In [None]:
import pandas as pd
import matplotlib.pyplot as plt
import seaborn as sns

In [None]:
sf_df = pd.read_csv(r'C:\Users\shiha\Downloads\Projects\Work Projects\ITJob_projects\WhatFix Usage\SF_Users.csv')
sf_df

In [None]:
wf_df = pd.read_csv(r'C:\Users\shiha\Downloads\Projects\Work Projects\ITJob_projects\WhatFix Usage\WhatfixUsers.csv')
wf_df

### Step 1: Data Cleaning Phase

In [None]:
#1a: Checking general info
sf_df.info()
wf_df.info()

In [None]:
#1b: Changing 'Created Date' to Date
sf_df['Created Date'] = pd.to_datetime(sf_df['Created Date'])

### Step 2: Data Analysis Phase

In [None]:
#Question 1: What's the number of employees who are Non-Whatfix Users vs Whatfix Users?
usertype = sf_df.groupby('Whatfix User?').size().reset_index(name='Total Employees')
usertype

In [None]:
#Question 1 Visual:
usertype = sf_df.groupby('Whatfix User?').size().reset_index(name='Total Employees')
plt.figure(figsize=(5, 5))
plt.pie(
    usertype['Total Employees'], 
    labels=usertype['Whatfix User?'], 
    autopct='%1.1f%%', 
    startangle=90, 
    wedgeprops={'edgecolor': 'black'}
)
plt.title('Distribution of Employees by User Type')
plt.axis('equal')
plt.show()

In [None]:
#Question 2: What's the breakdown of Departments by Whatfix vs Non-Whatfix Users, and their respective percentages?
pd.set_option('display.max.rows', None)
dep = sf_df.groupby(['Whatfix User?', 'Primary Department: Account Name']).size().reset_index(name='Total')
dep['Percent'] = dep['Total'] / dep.groupby('Primary Department: Account Name')['Total'].transform('sum') * 100
dep['Percent'] = dep['Percent'].round(1)
dep = dep.sort_values(['Primary Department: Account Name', 'Total'], ascending=[True, False]).reset_index(drop=True)
dep

In [None]:
#Question 2 Visuals: The top bar graph shows the Total Values while the bottom one shows the percentages.
#You can also adjust the number of bars displayed to see Top N. (All this info applies to the next couple visuals!)
dep = sf_df.groupby(['Whatfix User?', 'Primary Department: Account Name']).size().reset_index(name='Total')
dep['Percent'] = dep['Total'] / dep.groupby('Primary Department: Account Name')['Total'].transform('sum') * 100
dep['Percent'] = dep['Percent'].round(1)
dep = dep.sort_values(['Primary Department: Account Name', 'Total'], ascending=[True, False]).reset_index(drop=True)
pivot_df_total = dep.pivot(index='Primary Department: Account Name', columns='Whatfix User?', values='Total').fillna(0)
pivot_df_total['Total Count'] = pivot_df_total.sum(axis=1)
top_n = 20  # Adjust as needed
pivot_df_total_top = pivot_df_total.sort_values('Total Count', ascending=False).head(top_n)
sorted_index = pivot_df_total_top.index
pivot_df_total_top = pivot_df_total_top.drop(columns='Total Count')
pivot_df_percent = dep.pivot(index='Primary Department: Account Name', columns='Whatfix User?', values='Percent').fillna(0)
pivot_df_percent_top = pivot_df_percent.loc[sorted_index]

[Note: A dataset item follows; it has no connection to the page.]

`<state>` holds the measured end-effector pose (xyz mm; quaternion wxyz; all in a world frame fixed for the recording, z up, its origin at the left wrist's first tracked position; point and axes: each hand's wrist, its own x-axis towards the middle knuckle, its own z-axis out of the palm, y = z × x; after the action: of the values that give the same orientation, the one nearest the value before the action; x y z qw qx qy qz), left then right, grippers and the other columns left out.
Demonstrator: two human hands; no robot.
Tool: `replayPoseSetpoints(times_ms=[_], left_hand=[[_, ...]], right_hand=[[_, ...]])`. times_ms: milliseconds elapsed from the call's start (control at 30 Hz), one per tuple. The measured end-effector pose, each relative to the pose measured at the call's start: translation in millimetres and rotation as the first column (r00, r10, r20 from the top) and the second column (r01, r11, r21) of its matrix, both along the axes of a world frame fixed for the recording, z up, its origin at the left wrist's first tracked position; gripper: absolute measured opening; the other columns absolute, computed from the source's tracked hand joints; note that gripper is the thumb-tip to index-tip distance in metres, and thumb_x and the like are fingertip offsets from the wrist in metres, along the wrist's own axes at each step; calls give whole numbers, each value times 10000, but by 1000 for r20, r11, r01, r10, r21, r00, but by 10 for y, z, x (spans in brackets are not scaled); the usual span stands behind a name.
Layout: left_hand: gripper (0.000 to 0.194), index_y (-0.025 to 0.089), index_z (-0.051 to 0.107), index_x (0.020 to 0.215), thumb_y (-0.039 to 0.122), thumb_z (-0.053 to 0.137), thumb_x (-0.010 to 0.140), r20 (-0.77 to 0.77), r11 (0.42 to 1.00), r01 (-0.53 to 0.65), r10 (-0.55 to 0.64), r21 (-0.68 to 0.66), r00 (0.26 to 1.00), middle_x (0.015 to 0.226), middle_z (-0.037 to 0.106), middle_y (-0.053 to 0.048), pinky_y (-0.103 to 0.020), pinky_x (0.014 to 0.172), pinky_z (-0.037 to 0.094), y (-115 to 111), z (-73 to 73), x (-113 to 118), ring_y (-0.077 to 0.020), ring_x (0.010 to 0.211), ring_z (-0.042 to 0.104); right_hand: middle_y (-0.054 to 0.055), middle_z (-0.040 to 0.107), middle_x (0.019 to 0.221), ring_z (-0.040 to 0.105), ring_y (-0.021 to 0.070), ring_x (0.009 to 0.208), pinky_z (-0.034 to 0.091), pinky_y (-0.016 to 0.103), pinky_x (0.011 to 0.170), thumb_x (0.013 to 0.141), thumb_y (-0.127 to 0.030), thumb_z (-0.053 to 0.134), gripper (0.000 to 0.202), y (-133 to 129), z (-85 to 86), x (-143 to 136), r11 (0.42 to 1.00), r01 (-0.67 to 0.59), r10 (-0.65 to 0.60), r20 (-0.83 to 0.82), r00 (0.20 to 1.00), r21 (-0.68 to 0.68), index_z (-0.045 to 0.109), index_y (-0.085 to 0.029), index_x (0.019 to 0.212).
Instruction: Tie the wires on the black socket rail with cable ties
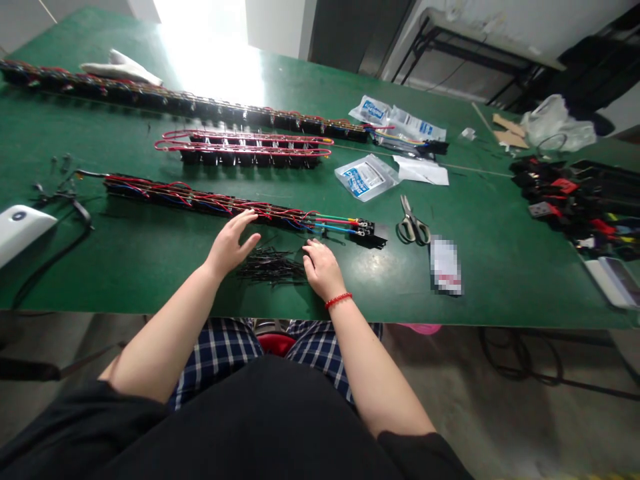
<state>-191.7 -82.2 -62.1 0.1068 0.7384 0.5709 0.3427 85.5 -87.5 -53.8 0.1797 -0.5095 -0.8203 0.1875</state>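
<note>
A long black strip with red, blue and dark wires lies across the green table. Coloured leads run from its right end to a black connector. My left hand is at the near edge of the strip, fingers apart, nothing held. Between my hands lies a loose pile of thin black ties. My right hand, with a red bead bracelet at the wrist, rests at the pile's right end. Its fingers are bent, and whether they hold a tie cannot be made out.
Behind are a shorter black block with red wire loops and a longer wired strip. Scissors, a plastic packet and a white card lie right. Far right sit tools; a white device is left.
</note>
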Motion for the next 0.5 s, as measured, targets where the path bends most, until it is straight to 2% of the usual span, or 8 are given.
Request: replayPoseSetpoints(times_ms=[67, 133, 233, 367, 500], left_hand=[[769, 209, 349, 1537, 577, 572, 899, -74, 992, 71, -79, -109, 994, 1574, 426, -153, -492, 1188, 381, -245, 0, -89, -294, 1468, 401], [993, 187, 228, 1592, 639, 655, 817, -191, 974, 102, -141, -201, 971, 1594, 389, -170, -506, 1224, 319, -456, -2, -159, -322, 1482, 372], [1178, 162, 154, 1613, 688, 725, 727, -323, 962, 95, -178, -254, 929, 1612, 347, -175, -484, 1263, 245, -623, 1, -183, -328, 1504, 329], [1095, 200, 241, 1598, 695, 708, 741, -400, 964, 78, -178, -256, 899, 1636, 295, -145, -493, 1275, 192, -580, 10, -80, -323, 1518, 294], [893, 251, 408, 1531, 642, 704, 785, -370, 961, 133, -219, -244, 903, 1601, 385, -108, -510, 1265, 225, -432, 5, 44, -311, 1499, 344]], right_hand=[[134, 564, 1474, 437, 256, 1449, 276, 468, 1247, 973, -463, 508, 506, -12, 30, 27, 997, -70, 71, 12, 997, -20, 576, -154, 1368], [136, 508, 1525, 393, 293, 1475, 231, 516, 1257, 858, -631, 628, 768, -26, 60, 41, 985, -167, 169, 44, 985, -40, 489, -171, 1458], [143, 401, 1597, 304, 326, 1519, 181, 538, 1267, 694, -731, 734, 1071, -51, 84, 36, 963, -267, 270, 94, 958, -46, 370, -192, 1545], [147, 390, 1603, 290, 331, 1524, 189, 541, 1265, 705, -715, 735, 1050, -71, 82, 16, 963, -267, 270, 122, 955, -41, 378, -201, 1548], [128, 434, 1580, 336, 311, 1506, 227, 538, 1253, 770, -655, 714, 875, -67, 65, 23, 968, -250, 251, 97, 963, -20, 469, -227, 1492]])
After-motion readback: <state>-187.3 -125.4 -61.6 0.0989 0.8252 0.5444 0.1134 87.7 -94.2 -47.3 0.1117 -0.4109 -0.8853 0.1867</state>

fig, ax1 = plt.subplots(figsize=(12, 6))
pivot_df_total_top.plot(kind='bar', stacked=True, ax=ax1, color=['#1f77b4', '#ff7f0e'])
ax1.set_title(f'Top {top_n} Departments by Whatfix Users (Total)')
ax1.set_xlabel('Primary Department: Account Name')
ax1.set_xticklabels(ax1.get_xticklabels(), rotation=45, ha='right')
ax1.legend(title='Whatfix User?')
ax1.yaxis.set_visible(False)
for container in ax1.containers:
    ax1.bar_label(container, label_type='center', fontsize=10, color='black')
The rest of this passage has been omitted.